◆ Exercise
From the material below, copy exactly the lines beginning with the one that contains "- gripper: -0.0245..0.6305" and ending with the one that contains "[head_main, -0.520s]"; the pictures stay out.
━━━━━━━━━━━━━━━━━━━━━━━━━━━━━━
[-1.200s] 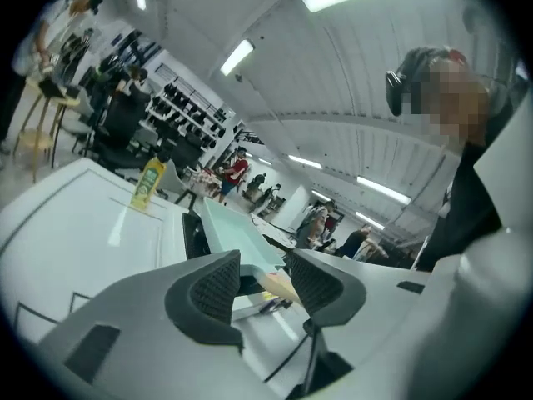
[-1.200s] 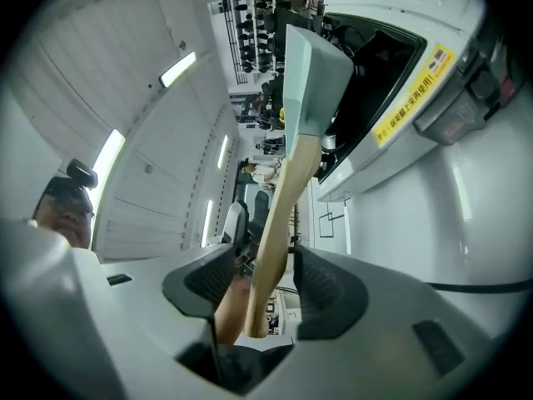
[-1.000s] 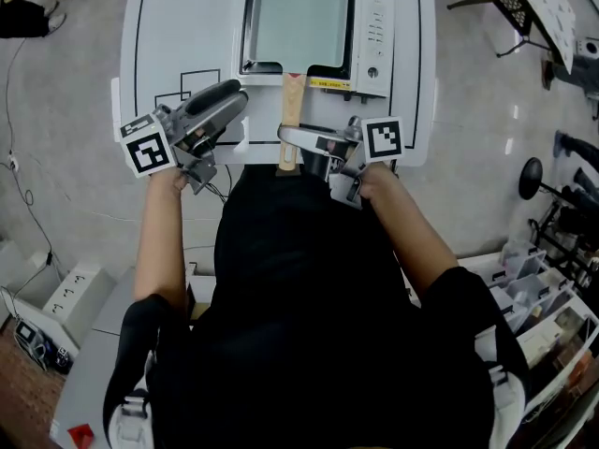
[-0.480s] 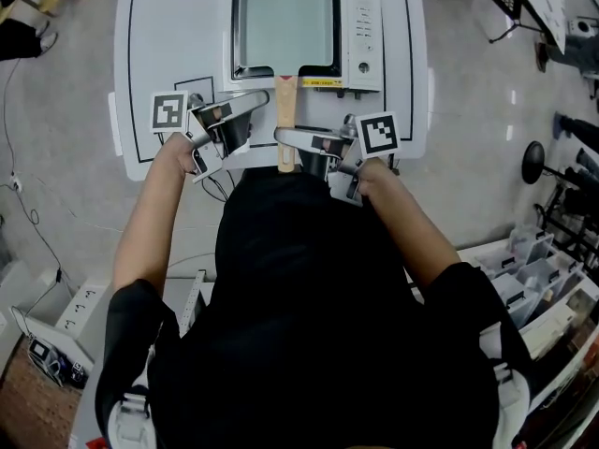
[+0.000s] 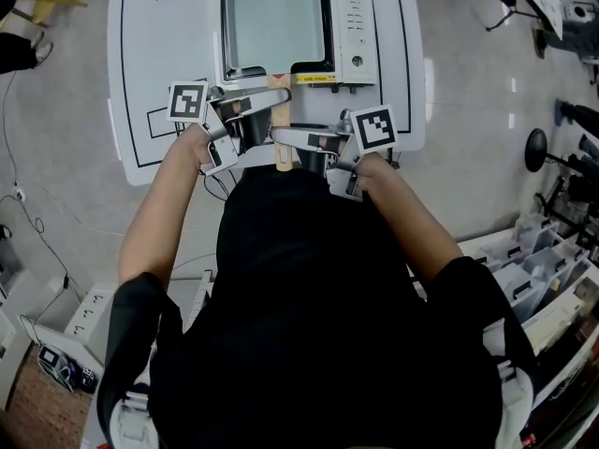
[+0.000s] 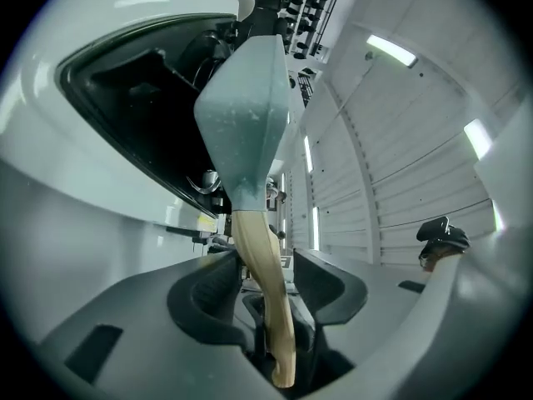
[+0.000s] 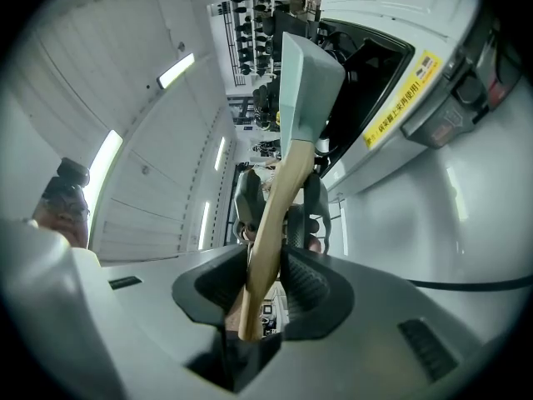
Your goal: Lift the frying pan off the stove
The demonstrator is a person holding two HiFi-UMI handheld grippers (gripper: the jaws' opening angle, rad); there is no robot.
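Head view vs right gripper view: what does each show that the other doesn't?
Head view only: the whole frying pan seated on the stove, the table's black outlines, the person's arms. Right gripper view only: the right gripper's jaws, which have just been closing, pressed on the wooden handle from both sides. Both: pan, handle, stove and its yellow label.

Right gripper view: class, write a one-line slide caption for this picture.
Right gripper, jaws just closed on the wooden handle of the pale rectangular frying pan on the white stove.
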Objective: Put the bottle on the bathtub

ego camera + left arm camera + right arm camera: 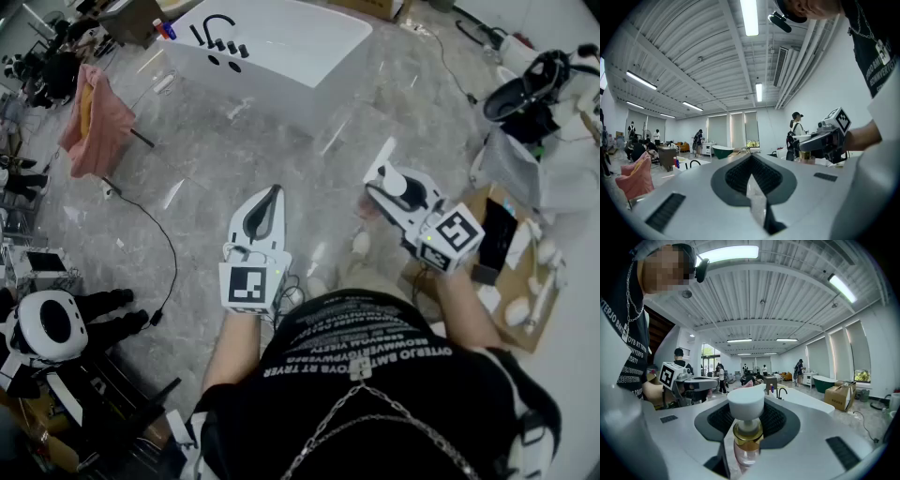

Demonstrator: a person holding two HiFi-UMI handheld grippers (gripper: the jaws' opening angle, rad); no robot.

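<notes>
The bottle has a pink body, a gold collar and a white pump head, and it stands upright between the jaws of my right gripper, which is shut on it. In the head view the right gripper is held over the floor at the right, well short of the white bathtub at the top. The tub's black faucet stands on its near-left rim. My left gripper hangs beside it, jaws shut together and empty. The left gripper view shows the bottle's gold collar.
A pink towel hangs on a rack at the far left. A black cable crosses the marble floor. An open cardboard box with small items sits at the right. A white headset lies lower left. People stand in the background.
</notes>
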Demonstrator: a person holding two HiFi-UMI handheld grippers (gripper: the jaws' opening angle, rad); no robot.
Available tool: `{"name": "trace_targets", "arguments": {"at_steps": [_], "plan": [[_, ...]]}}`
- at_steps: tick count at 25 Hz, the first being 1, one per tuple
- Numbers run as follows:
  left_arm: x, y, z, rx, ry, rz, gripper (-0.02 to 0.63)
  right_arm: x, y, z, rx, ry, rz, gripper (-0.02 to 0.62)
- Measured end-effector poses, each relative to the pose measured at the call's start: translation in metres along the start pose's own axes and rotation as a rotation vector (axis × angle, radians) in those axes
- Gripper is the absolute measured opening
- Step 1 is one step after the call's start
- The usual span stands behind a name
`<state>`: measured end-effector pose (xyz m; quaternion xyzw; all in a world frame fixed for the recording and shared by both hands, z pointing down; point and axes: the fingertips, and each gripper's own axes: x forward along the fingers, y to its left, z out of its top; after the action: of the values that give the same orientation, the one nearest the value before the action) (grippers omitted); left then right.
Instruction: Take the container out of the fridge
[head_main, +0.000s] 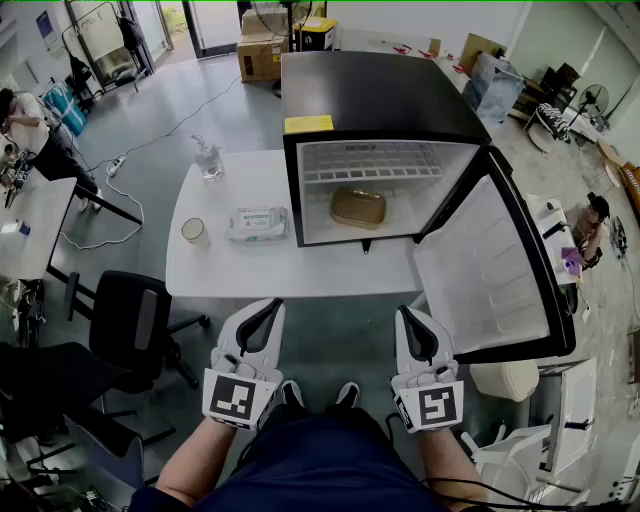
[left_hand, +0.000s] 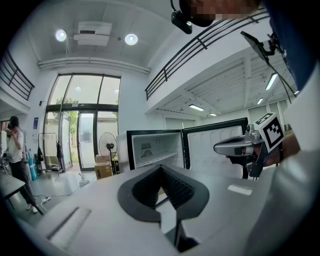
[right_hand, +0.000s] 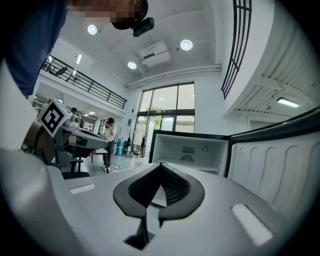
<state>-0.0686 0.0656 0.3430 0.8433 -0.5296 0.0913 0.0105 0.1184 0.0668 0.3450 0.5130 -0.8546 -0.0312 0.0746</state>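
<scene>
My left tool (head_main: 268, 310) and right tool (head_main: 408, 315) are both clenched on nothing, short of the desk (head_main: 230, 270). The tan container (head_main: 358, 207) sits inside the open fridge (head_main: 380, 95). I should spread one tool's jaws first, then reach in level, clear of the door (head_main: 490, 270).

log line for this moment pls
step: before reach | fridge: open | container: inside, untouched | left hand-held gripper: shut, empty | right hand-held gripper: shut, empty
</scene>
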Motion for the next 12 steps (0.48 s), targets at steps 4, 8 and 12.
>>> {"name": "trace_targets", "arguments": {"at_steps": [4, 8, 12], "plan": [[0.000, -0.001, 0.000, 0.005, 0.001, -0.001, 0.002, -0.002, 0.000, -0.002, -0.001, 0.001, 0.001, 0.006], [0.002, -0.002, 0.000, 0.013, 0.002, -0.002, 0.002, -0.003, -0.001, -0.005, 0.004, 0.010, 0.002, 0.006], [0.010, -0.004, -0.003, 0.011, 0.007, 0.002, 0.002, -0.005, -0.010, -0.010, 0.038, 0.005, -0.006, 0.006]]}}
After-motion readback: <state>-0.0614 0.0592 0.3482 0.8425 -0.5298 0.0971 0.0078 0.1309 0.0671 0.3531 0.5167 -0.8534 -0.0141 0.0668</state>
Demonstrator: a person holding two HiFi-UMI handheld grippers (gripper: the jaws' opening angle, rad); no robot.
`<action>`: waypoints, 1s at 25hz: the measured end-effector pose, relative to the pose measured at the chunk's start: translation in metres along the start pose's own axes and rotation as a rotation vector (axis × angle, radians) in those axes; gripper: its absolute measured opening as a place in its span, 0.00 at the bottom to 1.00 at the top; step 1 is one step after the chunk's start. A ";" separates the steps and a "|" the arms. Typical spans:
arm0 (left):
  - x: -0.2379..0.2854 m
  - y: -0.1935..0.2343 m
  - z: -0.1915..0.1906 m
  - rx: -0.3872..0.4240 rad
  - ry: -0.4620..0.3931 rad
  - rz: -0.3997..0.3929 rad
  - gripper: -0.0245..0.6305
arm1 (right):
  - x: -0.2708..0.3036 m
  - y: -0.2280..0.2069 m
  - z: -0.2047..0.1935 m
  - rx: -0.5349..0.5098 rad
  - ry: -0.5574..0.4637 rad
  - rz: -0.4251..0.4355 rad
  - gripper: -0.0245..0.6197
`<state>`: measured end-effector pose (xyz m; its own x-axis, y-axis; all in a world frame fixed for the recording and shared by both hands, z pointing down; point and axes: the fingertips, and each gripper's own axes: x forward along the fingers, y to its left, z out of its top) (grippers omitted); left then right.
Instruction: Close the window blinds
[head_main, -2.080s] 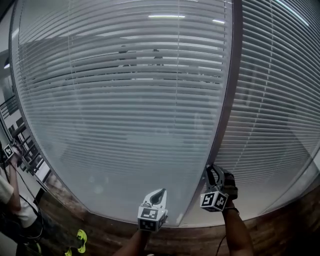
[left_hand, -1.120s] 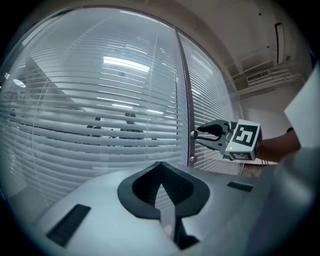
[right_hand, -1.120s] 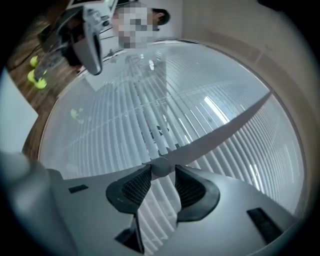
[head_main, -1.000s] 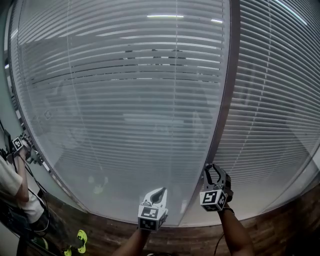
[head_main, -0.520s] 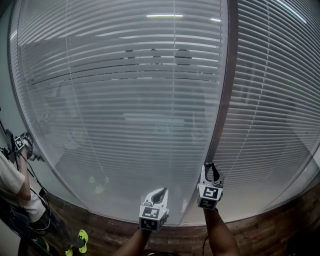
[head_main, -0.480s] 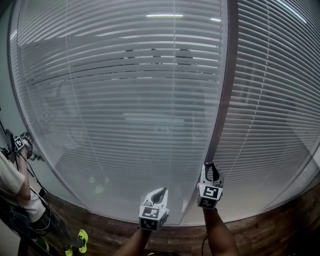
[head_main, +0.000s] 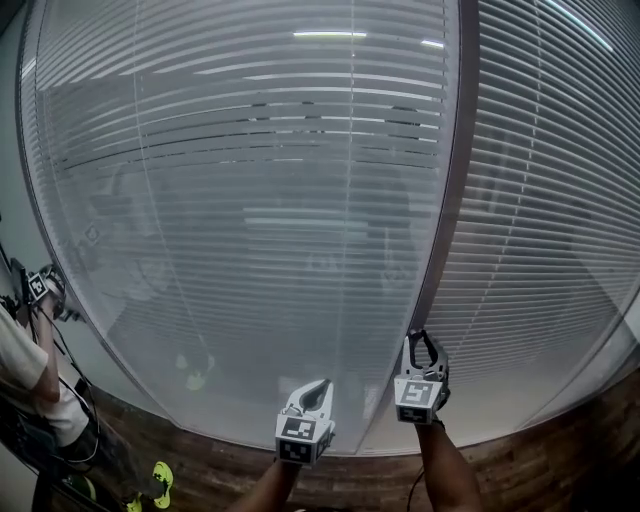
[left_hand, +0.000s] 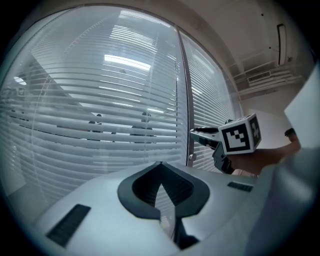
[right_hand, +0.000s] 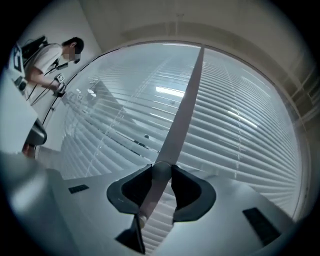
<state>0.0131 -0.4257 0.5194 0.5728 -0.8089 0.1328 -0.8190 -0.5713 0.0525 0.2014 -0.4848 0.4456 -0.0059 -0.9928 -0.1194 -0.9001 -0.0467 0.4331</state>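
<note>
White slatted blinds (head_main: 250, 200) hang behind glass, split by a grey mullion (head_main: 445, 200). My right gripper (head_main: 421, 340) stands upright at the foot of that mullion. In the right gripper view a round grey knob (right_hand: 159, 176) on the mullion (right_hand: 187, 100) sits between the jaws of the right gripper (right_hand: 160, 172). The jaws have just been closing, and both pads lie against the knob's sides. My left gripper (head_main: 318, 385) hovers lower left of it, off the glass, shut and holding nothing. The left gripper view shows its tips (left_hand: 160, 165) meeting, with the right gripper (left_hand: 196, 134) at the mullion (left_hand: 184, 100).
A second blind panel (head_main: 560, 220) lies right of the mullion. Brown wood panelling (head_main: 540, 470) runs under the window. A person (head_main: 25, 350) with their own marked grippers stands at the far left, also seen in the right gripper view (right_hand: 47, 55).
The right gripper has rolled from a tilt to upright, so its marker cube now faces the head camera squarely. The left gripper has not moved. The slats look much the same.
</note>
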 end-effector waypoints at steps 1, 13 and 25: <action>0.000 -0.001 -0.002 -0.002 0.003 -0.001 0.04 | -0.001 0.003 -0.001 -0.051 0.014 0.019 0.23; -0.001 0.008 0.004 -0.004 -0.008 0.007 0.04 | -0.004 0.009 0.001 -0.770 -0.029 0.115 0.23; -0.003 0.007 0.009 -0.006 -0.012 0.015 0.04 | -0.003 0.013 -0.004 -1.093 0.007 0.185 0.23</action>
<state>0.0058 -0.4283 0.5105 0.5605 -0.8192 0.1218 -0.8279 -0.5581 0.0564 0.1913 -0.4828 0.4549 -0.0950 -0.9950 0.0319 -0.0165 0.0336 0.9993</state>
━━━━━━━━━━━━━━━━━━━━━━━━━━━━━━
◆ Reply to the exercise
  - gripper: -0.0245..0.6305
arm1 (right):
  - x: -0.2708..0.3036 m
  - y: -0.2280..0.2069 m
  - z: -0.2047..0.1935 m
  - rx: -0.5349..0.5098 rad
  - ry: -0.5574..0.4637 rad
  - rz: -0.4251..0.4355 rad
  - gripper: -0.0245..0.6197
`<state>`: measured end-effector pose (xyz m; its own x-axis, y-axis; all in a world frame fixed for the recording and shared by both hands, z pointing down; point and axes: the fingertips, and each gripper's own axes: x forward along the fingers, y to its left, z out of its top) (grippers omitted); left then right.
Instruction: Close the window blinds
[head_main, -2.080s] 
[left_hand, -1.120s] 
[right_hand, -1.120s] 
[head_main, -1.000s] 
[head_main, -0.520s] 

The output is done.